He probably doesn’t even remember the time they were lying in bed and she told him about seeing The Firebird performed by the Montreal Symphony Orchestra. As a girl, she had sat in the airy concert hall with the program balanced carefully in her lap, hearing first the opening notes of a low, octatonic scale simultaneously ascending and descending; later, the glimmering trills of a darting, lurching feathered thing, caged, then escaping; and finally, the music swelling into alarming full volume and speed, primal and dizzying. That precious half-hour had enlarged her world. Watching the conductor’s face covered with sweat, she’d been enthralled by the realization that a single human had composed the original score—Stravinsky had written it as a twenty-seven-year-old with something to prove, and here she was listening to his symphony a hundred years later. Stravinsky had proven himself. “Look at you, talking about orchestras,” her ex said, cutting her off, in the tone one might use to compliment a toddler on her mud pies. She played three instruments, had performed in choirs and musical theatre, and had eleven years of Royal Conservatory training in piano. He couldn’t even read music.
He wouldn’t write about how, during one of their many breakups, a man had stayed over at her place, because she couldn’t tell him firmly enough to leave. The night had scalded her with shame. Once she and the ex were back together, she confessed this to him. He said she would probably allow their future children to be bullied. Then he added, coldly: “You always take the path of least resistance.”
This list is merely a representative sample, but this is what life with him was like—the ground a carton of eggs she tiptoed across, inevitably cracking the top of each one.
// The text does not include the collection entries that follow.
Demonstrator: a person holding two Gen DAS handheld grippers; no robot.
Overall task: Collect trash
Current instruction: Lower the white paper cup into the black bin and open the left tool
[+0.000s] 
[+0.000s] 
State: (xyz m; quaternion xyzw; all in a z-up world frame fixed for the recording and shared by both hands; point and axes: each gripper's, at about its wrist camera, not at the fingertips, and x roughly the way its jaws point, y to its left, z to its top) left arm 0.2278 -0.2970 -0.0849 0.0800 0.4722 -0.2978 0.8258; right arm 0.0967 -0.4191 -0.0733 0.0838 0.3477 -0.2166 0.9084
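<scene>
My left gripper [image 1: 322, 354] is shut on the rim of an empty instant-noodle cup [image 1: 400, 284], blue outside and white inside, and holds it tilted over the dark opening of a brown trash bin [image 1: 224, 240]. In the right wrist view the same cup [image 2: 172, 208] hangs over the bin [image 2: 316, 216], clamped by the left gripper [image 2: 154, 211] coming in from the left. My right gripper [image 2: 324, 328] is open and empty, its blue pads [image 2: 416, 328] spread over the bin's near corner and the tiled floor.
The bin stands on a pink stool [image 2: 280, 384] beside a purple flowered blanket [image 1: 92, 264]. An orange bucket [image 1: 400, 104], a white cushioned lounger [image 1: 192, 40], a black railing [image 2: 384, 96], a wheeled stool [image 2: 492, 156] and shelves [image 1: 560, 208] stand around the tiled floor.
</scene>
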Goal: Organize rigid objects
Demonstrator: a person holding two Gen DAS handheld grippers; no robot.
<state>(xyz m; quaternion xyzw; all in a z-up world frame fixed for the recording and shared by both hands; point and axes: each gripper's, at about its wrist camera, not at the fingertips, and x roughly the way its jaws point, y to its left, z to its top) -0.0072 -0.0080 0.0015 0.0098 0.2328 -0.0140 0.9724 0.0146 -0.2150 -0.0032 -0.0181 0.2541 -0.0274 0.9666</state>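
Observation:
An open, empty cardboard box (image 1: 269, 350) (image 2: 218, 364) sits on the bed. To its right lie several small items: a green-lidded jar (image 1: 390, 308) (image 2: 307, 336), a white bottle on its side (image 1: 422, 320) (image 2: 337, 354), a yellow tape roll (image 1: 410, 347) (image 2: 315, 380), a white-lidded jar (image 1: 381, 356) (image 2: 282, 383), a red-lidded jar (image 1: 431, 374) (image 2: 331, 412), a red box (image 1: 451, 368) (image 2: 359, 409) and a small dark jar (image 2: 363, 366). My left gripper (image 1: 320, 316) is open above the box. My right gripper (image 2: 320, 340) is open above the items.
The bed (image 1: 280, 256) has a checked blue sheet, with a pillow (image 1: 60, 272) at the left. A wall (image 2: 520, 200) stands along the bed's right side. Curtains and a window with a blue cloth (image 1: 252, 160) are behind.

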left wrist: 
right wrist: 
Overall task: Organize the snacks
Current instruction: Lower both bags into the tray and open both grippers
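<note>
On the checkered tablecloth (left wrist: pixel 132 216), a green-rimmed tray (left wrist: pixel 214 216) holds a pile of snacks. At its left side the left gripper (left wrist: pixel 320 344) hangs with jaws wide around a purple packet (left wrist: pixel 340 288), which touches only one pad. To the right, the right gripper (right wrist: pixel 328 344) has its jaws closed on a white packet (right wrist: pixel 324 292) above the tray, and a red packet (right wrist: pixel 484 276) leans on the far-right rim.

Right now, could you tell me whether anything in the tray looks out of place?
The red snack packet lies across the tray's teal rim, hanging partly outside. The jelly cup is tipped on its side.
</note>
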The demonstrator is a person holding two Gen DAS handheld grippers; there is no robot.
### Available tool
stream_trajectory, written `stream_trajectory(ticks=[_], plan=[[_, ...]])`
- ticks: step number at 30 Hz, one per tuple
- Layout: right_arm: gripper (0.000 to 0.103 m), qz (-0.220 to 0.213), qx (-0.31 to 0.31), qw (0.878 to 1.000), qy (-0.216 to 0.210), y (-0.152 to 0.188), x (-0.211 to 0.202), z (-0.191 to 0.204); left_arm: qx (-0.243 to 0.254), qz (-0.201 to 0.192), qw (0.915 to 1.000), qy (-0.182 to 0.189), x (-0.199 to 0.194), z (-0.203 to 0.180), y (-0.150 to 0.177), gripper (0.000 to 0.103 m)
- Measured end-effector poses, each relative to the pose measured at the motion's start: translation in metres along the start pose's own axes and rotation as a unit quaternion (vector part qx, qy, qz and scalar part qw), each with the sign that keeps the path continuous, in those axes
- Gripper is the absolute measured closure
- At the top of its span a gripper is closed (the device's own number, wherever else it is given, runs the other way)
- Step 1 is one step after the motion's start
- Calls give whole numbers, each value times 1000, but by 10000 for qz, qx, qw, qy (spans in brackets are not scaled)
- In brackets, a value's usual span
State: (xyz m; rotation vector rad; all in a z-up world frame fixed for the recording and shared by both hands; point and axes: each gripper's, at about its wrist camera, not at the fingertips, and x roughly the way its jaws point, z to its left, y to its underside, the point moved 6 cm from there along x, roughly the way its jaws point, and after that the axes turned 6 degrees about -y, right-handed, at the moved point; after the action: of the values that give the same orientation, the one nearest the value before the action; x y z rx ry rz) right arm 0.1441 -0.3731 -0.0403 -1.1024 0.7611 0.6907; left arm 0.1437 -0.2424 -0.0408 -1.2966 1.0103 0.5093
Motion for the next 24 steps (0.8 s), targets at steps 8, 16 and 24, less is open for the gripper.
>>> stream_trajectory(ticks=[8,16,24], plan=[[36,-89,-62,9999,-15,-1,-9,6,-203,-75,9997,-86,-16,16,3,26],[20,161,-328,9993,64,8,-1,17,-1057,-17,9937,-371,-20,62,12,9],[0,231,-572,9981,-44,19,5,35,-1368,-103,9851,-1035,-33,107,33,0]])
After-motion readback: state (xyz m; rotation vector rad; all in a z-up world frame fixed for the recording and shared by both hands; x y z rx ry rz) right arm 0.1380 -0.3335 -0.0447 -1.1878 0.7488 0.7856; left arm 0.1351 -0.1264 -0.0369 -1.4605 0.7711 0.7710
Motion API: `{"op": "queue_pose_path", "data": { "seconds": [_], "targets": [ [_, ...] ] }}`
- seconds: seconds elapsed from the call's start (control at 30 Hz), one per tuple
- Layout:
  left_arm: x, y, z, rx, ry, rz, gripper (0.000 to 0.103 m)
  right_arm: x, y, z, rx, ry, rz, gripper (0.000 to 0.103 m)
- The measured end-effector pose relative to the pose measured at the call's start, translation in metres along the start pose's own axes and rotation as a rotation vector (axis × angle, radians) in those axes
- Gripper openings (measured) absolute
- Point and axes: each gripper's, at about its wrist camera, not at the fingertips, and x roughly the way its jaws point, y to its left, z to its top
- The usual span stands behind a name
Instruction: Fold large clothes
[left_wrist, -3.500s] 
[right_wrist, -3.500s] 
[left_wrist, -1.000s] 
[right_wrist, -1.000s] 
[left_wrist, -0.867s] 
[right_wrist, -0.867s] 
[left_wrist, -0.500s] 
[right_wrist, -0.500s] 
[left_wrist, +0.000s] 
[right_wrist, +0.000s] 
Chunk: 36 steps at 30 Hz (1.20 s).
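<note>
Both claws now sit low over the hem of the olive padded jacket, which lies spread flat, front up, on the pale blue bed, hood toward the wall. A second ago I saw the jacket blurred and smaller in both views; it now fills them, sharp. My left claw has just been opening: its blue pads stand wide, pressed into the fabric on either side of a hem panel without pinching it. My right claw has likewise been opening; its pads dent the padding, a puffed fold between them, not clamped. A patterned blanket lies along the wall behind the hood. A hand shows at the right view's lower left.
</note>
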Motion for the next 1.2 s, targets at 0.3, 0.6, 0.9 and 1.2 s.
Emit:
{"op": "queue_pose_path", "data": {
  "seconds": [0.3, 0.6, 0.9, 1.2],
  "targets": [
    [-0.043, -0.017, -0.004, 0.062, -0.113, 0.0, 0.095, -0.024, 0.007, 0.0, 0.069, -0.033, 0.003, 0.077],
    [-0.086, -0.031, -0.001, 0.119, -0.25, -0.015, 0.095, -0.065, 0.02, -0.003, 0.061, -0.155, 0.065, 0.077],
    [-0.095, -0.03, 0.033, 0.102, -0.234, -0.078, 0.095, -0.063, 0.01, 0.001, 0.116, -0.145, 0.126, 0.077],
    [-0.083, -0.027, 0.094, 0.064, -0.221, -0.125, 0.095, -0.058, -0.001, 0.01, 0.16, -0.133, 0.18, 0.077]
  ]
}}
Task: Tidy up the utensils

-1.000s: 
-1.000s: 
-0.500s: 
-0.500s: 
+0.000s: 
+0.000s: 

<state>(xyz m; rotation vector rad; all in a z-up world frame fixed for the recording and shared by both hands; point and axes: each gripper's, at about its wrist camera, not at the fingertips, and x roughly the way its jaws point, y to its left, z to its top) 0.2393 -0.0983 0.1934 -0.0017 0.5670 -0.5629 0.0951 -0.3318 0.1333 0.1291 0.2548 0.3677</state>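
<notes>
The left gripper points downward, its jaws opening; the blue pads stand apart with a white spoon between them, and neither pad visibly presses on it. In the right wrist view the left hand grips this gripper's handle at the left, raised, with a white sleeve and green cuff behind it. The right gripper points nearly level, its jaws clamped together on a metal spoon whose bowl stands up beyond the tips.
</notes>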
Theirs was never a love story, though for years she thought it was. Once, she told him he was the love of her life. What did it say about her, if he was the love of her life?
*
One of the reading-guide questions on the publisher’s website asks: Do you think the narrator ever really loved any of these women? She imagines a book club—a circle of middle-aged white women eating crackers and brie, catching crumbs in their napkins as they nod their heads in agreement. No, he never really loved any of them.
*
He knows he can get away with writing about her, because she isn’t the sort of person who is going to write a ruinous tweet or Medium post or email his editor.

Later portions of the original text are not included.